_TASK OBJECTIVE_
Give back the entries in full, exactly as they are written.

_STORED DATA_

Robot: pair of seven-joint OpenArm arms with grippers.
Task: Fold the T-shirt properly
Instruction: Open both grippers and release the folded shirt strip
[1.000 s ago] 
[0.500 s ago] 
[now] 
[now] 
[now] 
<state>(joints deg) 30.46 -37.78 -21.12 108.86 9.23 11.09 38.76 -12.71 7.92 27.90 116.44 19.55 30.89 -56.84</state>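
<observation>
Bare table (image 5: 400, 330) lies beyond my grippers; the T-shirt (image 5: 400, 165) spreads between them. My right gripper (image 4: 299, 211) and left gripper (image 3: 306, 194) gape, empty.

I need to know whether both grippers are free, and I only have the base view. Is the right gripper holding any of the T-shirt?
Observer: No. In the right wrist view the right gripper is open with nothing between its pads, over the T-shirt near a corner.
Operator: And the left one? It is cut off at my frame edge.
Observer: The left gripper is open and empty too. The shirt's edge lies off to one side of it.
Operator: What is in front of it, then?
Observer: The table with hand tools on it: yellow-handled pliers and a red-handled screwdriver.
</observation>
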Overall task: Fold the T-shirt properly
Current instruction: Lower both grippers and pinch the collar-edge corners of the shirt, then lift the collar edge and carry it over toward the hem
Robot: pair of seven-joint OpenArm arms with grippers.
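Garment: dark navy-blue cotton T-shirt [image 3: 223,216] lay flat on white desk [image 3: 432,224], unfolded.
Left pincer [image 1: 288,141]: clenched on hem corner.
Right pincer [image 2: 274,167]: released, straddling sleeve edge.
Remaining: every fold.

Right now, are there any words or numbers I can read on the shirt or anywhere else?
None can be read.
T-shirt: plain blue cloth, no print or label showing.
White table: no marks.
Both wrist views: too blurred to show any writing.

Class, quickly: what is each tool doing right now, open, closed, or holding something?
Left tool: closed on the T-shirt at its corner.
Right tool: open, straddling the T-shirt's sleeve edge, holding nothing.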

_ANSWER FOR THIS EXERCISE_
Robot: pair of seven-joint OpenArm arms with grippers.
Task: Fold the T-shirt properly
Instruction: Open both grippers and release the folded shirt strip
[1.000 s ago] 
[0.500 s ago] 
[now] 
[now] 
[now] 
<state>(joints deg) 30.46 -37.78 -21.12 108.86 9.23 11.09 38.76 -12.71 7.92 27.90 116.44 19.55 30.89 -56.84</state>
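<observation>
Bare table (image 5: 400, 330) lies beyond my grippers; the T-shirt (image 5: 400, 165) spreads between them. My right gripper (image 4: 299, 211) and left gripper (image 3: 306, 194) gape, empty.

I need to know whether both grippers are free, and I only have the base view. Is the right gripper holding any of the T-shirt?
Observer: No. In the right wrist view the right gripper is open with nothing between its pads, over the T-shirt near a corner.
Operator: And the left one? It is cut off at my frame edge.
Observer: The left gripper is open and empty too. The shirt's edge lies off to one side of it.
Operator: What is in front of it, then?
Observer: The table with hand tools on it: yellow-handled pliers and a red-handled screwdriver.
</observation>
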Overall task: Fold the T-shirt properly
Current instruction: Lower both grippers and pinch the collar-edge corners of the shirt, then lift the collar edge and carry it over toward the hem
Robot: pair of seven-joint OpenArm arms with grippers.
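Garment: dark navy-blue cotton T-shirt [image 3: 223,216] lay flat on white desk [image 3: 432,224], unfolded.
Left pincer [image 1: 288,141]: clenched on hem corner.
Right pincer [image 2: 274,167]: released, straddling sleeve edge.
Remaining: every fold.

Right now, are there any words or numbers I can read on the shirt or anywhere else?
None can be read.
T-shirt: plain blue cloth, no print or label showing.
White table: no marks.
Both wrist views: too blurred to show any writing.

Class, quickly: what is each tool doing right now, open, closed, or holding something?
Left tool: closed on the T-shirt at its corner.
Right tool: open, straddling the T-shirt's sleeve edge, holding nothing.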

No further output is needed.